Felix Kehinde, PDP House of Representatives candidate for Ondo East/West federal constituency in the 2023 general elections, has warned that the lingering industrial strike action by the Academic Staff Union of Universities (ASUU) will have negative impact on the economy and mental wellbeing of young people.
The UK-based Medical Specialist made this observation in a press statement personally signed by him on Thursday. He noted that if Nigeria were a country with serious and compassionate leaders, this strike would have ended long ago in the interest of the common man and the future of the nation.
“No serious nation in the world jokes with its future like Nigeria does. The social impact of the ongoing ASUU strike cannot be understated. A lot of young people who have been home for 6 months without engaging in any productive activity will definitely suffer one form of mental health issue or another.

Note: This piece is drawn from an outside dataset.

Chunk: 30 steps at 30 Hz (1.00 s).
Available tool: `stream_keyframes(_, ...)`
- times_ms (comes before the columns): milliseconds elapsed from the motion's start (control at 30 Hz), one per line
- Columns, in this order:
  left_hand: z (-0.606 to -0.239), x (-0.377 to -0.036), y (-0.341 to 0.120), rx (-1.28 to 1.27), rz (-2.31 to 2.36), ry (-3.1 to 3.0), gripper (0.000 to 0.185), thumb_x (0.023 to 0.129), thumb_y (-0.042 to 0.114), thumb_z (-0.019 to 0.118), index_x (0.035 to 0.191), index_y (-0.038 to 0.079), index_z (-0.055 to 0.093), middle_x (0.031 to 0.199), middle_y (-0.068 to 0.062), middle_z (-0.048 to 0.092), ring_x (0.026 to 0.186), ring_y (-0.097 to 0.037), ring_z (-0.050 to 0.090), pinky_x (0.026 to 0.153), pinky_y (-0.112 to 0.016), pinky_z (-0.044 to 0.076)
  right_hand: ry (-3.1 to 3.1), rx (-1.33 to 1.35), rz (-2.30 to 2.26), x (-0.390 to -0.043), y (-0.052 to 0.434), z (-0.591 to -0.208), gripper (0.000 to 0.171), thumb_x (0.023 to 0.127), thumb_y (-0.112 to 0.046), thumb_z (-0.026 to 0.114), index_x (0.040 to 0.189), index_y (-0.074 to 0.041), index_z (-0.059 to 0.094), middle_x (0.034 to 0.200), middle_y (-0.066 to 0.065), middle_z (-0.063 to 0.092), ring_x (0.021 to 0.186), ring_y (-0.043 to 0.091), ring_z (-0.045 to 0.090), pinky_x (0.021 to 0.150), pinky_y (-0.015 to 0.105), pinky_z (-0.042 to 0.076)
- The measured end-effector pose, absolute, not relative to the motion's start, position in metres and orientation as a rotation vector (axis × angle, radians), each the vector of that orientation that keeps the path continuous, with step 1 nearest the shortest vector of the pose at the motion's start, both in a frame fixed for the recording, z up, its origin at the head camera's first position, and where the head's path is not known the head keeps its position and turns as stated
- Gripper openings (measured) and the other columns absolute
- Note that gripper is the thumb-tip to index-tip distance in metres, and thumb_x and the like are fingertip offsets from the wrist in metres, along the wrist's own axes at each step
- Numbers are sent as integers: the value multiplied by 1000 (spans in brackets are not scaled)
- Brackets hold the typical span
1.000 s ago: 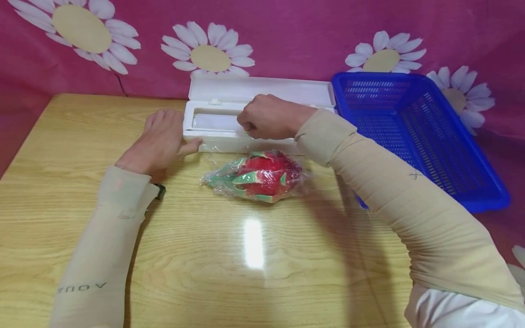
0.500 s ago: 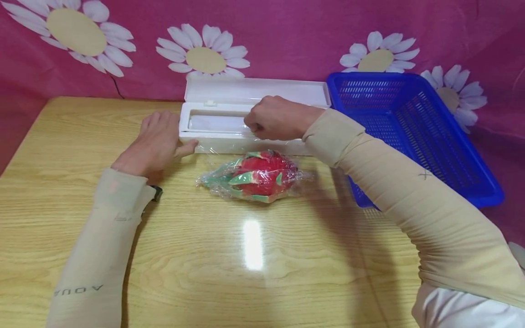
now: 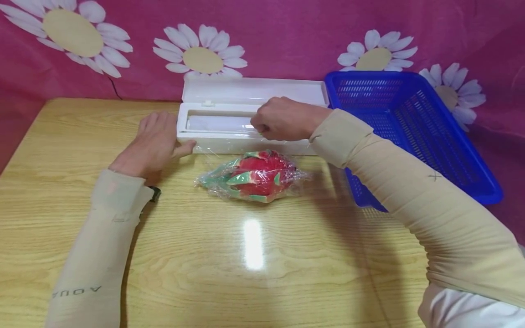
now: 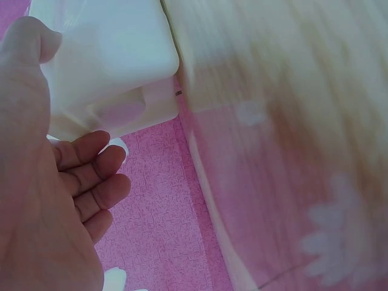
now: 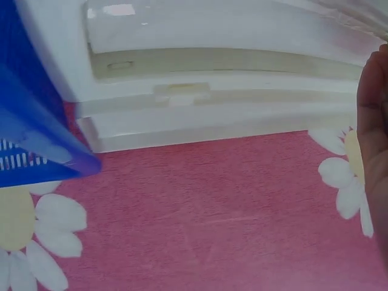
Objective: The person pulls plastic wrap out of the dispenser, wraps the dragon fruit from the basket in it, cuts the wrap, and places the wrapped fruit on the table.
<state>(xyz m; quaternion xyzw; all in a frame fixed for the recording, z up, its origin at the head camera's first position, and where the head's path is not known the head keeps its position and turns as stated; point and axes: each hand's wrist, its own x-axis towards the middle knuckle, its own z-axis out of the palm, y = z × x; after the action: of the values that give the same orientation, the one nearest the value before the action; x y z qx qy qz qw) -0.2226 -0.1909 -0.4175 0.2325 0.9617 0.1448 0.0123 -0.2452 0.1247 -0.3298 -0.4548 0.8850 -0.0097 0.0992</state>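
Observation:
A long white cling film dispenser (image 3: 234,145) lies at the back of the table with its lid raised and a roll (image 3: 217,123) inside. At its left end my left hand (image 3: 151,143) holds the corner, thumb on the front face; the left wrist view shows curled fingers (image 4: 103,191) by the end. My right hand (image 3: 287,119), bunched over the dispenser's middle, pinches clear cling film (image 5: 357,15); its fingertips are mostly hidden. In front of the dispenser sits a red and green dragon fruit (image 3: 264,177) wrapped in film, touched by neither hand.
A blue plastic basket (image 3: 365,196) stands right of the dispenser, close to its end and partly behind my right forearm. Behind the wooden table (image 3: 184,255) hangs a pink cloth (image 3: 287,41) with daisies.
My right hand has slid a little to the right along the dispenser. My left hand keeps its place at the left end. The camera view has shifted slightly.

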Motion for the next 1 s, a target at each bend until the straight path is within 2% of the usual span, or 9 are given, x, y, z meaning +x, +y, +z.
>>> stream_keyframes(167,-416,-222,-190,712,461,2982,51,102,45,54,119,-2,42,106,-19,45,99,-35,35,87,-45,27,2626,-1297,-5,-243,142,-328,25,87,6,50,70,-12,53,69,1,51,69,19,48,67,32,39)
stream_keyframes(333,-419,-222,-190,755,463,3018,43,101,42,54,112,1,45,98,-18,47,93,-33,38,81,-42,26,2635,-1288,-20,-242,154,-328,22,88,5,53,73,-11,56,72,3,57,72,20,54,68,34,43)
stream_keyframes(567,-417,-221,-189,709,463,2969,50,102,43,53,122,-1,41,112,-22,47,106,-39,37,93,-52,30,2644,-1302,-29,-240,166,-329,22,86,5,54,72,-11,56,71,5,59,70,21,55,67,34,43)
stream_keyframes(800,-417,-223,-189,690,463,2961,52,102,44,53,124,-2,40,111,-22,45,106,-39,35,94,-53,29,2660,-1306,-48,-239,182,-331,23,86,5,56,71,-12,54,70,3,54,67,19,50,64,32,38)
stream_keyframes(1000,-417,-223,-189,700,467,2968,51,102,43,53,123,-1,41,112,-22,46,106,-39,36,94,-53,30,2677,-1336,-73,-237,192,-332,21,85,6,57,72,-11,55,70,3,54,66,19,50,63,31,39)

“As you are aware that an idle hand is the devil’s workshop. There is no denying fact that the young people who are sitting idly at home are more likely to take into drugs, internet fraud, crime and other vices than their colleagues in private universities. We must understand these things are well linked. Even when the strike will be over, it is really sad these young people may find it difficult to get back to their normal lives” Kehinde warns
He advised university managements to begin to put in place functional guidance and counseling units with a special focus on mental health. He said the campus economy must have been negatively impacted since the university lecturers embarked on strike.
According to him, “There are over 80 public universities in Nigeria and some of these universities have more than one campus. Most of these campuses are almost equal in sizes to some towns with viable economies. A thinking government would have thought of how the small scale businesses would survive if our campuses remain shut”.

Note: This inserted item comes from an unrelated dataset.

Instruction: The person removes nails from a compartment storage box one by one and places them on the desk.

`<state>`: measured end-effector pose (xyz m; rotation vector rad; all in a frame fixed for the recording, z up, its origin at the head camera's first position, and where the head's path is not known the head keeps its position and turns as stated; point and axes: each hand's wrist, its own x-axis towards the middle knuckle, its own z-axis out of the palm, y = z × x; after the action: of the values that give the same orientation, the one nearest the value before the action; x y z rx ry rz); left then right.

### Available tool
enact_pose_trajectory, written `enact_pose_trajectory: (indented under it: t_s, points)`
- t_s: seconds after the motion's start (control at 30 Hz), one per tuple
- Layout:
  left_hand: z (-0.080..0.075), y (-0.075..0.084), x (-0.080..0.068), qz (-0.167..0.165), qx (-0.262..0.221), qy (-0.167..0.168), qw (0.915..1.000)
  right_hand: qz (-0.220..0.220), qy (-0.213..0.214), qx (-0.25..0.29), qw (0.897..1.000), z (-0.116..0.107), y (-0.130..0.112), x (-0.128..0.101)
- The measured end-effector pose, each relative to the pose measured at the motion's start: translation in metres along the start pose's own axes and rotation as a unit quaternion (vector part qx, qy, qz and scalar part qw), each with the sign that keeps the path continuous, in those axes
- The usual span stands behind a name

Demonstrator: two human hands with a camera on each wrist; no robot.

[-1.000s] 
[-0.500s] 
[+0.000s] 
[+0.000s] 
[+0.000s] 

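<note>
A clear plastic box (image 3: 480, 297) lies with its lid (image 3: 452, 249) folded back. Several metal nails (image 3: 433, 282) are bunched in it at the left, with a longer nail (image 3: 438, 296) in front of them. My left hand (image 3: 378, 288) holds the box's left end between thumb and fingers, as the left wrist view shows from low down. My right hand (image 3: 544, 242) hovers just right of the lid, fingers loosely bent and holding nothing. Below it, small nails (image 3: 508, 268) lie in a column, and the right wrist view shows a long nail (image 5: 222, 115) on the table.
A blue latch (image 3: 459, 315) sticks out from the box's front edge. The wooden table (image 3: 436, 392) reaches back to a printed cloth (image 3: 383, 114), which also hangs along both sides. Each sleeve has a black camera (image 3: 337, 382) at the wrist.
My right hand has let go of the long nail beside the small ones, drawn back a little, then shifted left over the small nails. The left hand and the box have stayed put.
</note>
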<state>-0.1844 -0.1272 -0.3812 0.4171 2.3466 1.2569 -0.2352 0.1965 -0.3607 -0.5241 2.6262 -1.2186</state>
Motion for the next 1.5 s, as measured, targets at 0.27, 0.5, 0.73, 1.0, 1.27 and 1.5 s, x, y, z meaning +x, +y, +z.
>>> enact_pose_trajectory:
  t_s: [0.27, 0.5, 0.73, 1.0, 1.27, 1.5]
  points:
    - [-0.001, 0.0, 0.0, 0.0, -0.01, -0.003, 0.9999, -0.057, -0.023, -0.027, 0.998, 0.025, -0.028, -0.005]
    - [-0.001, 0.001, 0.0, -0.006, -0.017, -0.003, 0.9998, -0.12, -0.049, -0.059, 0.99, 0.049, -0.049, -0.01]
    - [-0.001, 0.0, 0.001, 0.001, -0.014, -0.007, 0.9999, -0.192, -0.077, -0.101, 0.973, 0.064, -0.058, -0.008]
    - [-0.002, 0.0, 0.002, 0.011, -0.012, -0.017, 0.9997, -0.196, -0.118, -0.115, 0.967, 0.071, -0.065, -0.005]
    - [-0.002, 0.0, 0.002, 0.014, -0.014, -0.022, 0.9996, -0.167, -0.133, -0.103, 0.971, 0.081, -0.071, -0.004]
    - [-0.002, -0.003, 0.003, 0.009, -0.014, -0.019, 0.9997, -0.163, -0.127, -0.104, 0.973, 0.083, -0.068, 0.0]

Kehinde called on the “Nigerian government and ASUU to, as a matter of urgency and national interest, end the impasse and allow these students who have been roaming the streets to go back to the classrooms”
He said people must beginning to ask questions from their representatives, both local and national, saying that is one of the ways government at the center and sub-national can feel the pulse of the common man.
ASUU on February 14 embarked on strike to press home its demands for a better welfare package, revamping of the nation’s education sector among others, a situation that has forced many Nigerian students to be at home for over 6 months.